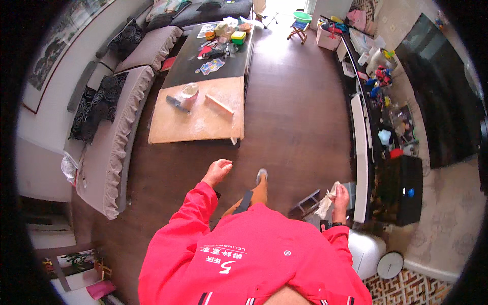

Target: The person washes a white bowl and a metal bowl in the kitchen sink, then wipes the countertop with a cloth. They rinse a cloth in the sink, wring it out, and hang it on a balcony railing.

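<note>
My left hand (218,172) hangs over the dark floor, short of the coffee table. Its fingers are curled together; whether anything is pinched in them is hidden. My right hand (341,201) is closed on a limp off-white cloth (325,205) that dangles toward the left, beside the low TV cabinet. On the near end of the table lies a tan board (198,124) with whitish smears. A pale tub (189,92), a dark flat tool (176,104) and a light wooden stick (219,103) rest on it.
A grey sofa (114,147) runs along the left. The coffee table's far part (183,66) carries clutter. At right stands the cluttered TV cabinet (362,152); a dark folding step stool (307,202) is near my right hand. A small stool (298,31) stands far off.
</note>
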The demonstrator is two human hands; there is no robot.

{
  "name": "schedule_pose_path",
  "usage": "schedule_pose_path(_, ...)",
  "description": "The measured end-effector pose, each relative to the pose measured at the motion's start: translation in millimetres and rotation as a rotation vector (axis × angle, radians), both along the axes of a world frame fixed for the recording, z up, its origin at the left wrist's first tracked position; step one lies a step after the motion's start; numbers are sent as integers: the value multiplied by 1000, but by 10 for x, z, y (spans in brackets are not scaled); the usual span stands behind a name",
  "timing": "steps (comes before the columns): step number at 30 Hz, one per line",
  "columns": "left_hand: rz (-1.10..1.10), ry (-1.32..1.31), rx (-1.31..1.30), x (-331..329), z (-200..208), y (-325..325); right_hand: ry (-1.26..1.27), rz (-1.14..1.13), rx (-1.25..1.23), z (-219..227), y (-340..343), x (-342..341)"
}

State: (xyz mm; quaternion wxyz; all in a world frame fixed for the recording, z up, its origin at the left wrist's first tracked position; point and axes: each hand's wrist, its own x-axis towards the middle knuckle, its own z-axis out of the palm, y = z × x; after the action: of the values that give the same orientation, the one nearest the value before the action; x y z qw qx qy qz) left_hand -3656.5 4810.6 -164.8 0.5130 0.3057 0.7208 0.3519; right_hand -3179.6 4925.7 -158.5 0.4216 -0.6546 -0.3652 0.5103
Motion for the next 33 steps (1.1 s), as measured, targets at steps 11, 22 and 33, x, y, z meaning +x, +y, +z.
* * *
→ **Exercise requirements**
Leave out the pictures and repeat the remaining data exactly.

→ **Your solution**
Target: The person washes a white bowl and a metal bowl in the kitchen sink, then wipes the countertop with a cloth. They rinse a cloth in the sink, wring it out, and hang it on a balcony railing.

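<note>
My left hand (218,172) hangs over the dark floor, short of the coffee table. Its fingers are curled together; whether anything is pinched in them is hidden. My right hand (341,201) is closed on a limp off-white cloth (325,205) that dangles toward the left, beside the low TV cabinet. On the near end of the table lies a tan board (198,124) with whitish smears. A pale tub (189,92), a dark flat tool (176,104) and a light wooden stick (219,103) rest on it.
A grey sofa (114,147) runs along the left. The coffee table's far part (183,66) carries clutter. At right stands the cluttered TV cabinet (362,152); a dark folding step stool (307,202) is near my right hand. A small stool (298,31) stands far off.
</note>
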The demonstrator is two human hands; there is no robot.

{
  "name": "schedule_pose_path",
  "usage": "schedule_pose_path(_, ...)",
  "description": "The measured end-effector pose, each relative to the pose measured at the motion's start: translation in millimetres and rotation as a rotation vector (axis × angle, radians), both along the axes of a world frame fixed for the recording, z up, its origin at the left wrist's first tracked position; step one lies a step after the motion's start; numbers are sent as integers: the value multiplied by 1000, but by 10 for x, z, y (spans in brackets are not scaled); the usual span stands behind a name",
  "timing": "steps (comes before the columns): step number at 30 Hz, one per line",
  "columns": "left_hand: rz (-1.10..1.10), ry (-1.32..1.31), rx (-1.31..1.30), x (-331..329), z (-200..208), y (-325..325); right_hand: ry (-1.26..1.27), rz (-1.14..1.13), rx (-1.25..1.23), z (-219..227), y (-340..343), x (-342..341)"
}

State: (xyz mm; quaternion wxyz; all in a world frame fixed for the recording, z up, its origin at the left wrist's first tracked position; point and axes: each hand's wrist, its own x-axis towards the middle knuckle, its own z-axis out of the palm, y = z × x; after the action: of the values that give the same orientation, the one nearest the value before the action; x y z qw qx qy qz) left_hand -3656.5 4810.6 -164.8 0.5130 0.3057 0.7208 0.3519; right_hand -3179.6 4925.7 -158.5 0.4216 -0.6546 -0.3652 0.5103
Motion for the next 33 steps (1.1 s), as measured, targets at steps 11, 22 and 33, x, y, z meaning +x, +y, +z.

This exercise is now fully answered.